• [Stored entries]
:::
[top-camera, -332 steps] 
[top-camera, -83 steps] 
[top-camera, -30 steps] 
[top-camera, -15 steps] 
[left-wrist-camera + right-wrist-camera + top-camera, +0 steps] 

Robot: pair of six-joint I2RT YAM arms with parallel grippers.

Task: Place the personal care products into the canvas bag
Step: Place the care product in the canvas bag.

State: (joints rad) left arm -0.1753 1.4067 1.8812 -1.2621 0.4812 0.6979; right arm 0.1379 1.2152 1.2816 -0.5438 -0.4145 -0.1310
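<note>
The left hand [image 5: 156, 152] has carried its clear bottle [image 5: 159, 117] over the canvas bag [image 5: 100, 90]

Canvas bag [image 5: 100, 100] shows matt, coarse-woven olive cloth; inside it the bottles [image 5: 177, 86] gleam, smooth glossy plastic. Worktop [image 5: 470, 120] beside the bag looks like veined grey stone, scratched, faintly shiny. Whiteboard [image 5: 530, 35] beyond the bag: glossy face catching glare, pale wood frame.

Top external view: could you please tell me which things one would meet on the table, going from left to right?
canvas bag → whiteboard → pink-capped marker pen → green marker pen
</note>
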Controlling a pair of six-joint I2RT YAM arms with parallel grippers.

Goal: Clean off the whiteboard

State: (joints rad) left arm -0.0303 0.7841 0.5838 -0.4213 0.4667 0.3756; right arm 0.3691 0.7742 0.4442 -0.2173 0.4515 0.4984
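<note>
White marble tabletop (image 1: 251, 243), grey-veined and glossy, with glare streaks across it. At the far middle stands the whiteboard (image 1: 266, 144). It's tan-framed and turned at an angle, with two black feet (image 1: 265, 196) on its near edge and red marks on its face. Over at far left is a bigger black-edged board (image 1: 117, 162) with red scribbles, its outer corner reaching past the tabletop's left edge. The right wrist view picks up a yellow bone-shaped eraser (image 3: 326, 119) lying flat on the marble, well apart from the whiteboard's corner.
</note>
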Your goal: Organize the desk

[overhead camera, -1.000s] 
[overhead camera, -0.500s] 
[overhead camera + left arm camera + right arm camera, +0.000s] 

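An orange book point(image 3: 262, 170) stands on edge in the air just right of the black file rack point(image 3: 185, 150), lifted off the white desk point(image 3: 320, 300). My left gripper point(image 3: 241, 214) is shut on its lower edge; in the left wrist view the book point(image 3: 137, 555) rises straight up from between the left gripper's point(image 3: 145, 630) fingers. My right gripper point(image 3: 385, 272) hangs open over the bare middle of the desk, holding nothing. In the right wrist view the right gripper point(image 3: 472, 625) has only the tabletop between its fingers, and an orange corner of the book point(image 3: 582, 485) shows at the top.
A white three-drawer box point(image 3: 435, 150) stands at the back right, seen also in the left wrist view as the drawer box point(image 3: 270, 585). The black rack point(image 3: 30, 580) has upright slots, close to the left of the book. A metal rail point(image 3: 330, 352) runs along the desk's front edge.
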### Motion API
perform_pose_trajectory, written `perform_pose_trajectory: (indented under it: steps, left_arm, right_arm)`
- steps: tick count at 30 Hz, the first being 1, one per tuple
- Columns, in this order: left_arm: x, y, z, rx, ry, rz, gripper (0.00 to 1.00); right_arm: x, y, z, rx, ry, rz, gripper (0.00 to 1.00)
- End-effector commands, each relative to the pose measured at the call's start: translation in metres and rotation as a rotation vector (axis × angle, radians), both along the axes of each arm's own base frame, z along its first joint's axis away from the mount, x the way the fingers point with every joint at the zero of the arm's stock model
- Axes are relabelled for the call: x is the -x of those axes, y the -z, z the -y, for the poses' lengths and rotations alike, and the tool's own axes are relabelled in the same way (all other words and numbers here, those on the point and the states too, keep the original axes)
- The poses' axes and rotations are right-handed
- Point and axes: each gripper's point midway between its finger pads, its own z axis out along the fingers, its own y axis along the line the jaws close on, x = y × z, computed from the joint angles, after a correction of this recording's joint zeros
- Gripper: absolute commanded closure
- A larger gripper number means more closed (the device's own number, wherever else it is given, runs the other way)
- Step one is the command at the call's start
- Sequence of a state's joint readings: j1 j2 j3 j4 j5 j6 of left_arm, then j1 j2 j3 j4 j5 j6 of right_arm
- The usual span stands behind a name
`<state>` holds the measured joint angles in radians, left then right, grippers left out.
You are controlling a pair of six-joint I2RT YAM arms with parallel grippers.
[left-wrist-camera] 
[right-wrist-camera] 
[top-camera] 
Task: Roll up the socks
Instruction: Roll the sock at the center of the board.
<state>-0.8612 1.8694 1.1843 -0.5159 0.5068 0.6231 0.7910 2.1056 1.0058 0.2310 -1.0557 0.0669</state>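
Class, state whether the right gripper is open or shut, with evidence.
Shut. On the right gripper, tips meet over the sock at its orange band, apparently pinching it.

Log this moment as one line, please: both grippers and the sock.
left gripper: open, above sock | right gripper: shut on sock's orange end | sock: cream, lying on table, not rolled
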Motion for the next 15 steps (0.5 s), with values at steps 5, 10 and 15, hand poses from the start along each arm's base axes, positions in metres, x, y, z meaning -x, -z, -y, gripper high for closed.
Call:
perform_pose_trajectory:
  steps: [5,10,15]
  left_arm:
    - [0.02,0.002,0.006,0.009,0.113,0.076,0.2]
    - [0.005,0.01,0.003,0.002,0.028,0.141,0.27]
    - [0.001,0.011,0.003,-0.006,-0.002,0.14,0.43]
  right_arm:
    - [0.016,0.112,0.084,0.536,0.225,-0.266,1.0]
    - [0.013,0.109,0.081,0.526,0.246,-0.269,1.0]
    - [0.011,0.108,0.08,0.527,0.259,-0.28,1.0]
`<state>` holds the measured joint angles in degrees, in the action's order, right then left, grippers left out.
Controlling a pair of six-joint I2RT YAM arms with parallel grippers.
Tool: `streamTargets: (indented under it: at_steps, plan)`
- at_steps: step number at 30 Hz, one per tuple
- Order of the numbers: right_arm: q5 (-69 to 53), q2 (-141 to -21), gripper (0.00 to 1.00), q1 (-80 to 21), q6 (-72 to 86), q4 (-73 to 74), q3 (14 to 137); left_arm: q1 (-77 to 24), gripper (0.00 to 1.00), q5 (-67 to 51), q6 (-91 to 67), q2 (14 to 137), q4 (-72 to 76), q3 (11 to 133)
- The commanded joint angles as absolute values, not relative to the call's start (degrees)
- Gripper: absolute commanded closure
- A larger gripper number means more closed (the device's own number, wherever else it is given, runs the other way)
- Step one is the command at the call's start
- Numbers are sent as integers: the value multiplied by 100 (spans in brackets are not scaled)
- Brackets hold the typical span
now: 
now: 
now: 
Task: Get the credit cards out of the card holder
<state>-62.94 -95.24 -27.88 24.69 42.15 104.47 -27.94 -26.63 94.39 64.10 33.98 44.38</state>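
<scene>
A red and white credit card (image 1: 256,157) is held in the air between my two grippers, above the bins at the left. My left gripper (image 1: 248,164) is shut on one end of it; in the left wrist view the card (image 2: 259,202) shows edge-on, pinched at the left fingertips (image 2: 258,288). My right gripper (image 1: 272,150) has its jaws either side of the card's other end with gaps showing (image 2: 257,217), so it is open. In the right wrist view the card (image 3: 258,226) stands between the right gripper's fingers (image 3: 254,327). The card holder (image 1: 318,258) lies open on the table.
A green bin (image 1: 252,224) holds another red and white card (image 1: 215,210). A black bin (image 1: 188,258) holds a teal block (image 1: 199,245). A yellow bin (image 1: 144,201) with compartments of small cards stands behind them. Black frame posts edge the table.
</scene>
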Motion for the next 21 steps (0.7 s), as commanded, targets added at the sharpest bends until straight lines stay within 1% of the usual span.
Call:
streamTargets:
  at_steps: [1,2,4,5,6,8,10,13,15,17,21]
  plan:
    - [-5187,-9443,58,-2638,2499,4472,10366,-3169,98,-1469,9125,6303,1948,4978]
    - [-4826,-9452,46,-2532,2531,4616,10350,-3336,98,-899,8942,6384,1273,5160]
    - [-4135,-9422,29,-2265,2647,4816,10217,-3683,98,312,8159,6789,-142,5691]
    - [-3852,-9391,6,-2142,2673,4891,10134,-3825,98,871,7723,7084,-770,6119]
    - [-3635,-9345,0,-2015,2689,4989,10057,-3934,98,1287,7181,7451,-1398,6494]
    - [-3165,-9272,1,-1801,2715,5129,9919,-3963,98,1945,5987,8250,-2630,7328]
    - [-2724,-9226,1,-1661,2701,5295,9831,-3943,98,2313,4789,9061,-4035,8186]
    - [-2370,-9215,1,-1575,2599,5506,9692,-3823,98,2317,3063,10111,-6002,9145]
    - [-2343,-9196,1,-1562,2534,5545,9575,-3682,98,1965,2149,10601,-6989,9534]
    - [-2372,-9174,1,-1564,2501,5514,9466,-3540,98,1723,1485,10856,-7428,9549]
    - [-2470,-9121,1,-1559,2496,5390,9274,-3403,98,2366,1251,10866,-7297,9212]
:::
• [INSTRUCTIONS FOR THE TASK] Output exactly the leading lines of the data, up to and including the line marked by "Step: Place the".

• [EXPECTED ANSWER]
[top-camera, -332 steps] 
[top-camera, -83 steps] 
[top-camera, -30 steps] 
[top-camera, -15 steps] 
[left-wrist-camera + right-wrist-camera + top-camera, +0 steps] 

Robot: pair of six-joint I2RT YAM arms with parallel grippers.

Task: Place the personal care products into the canvas bag
Step: Place the care product in the canvas bag.

Nothing else belongs in this output.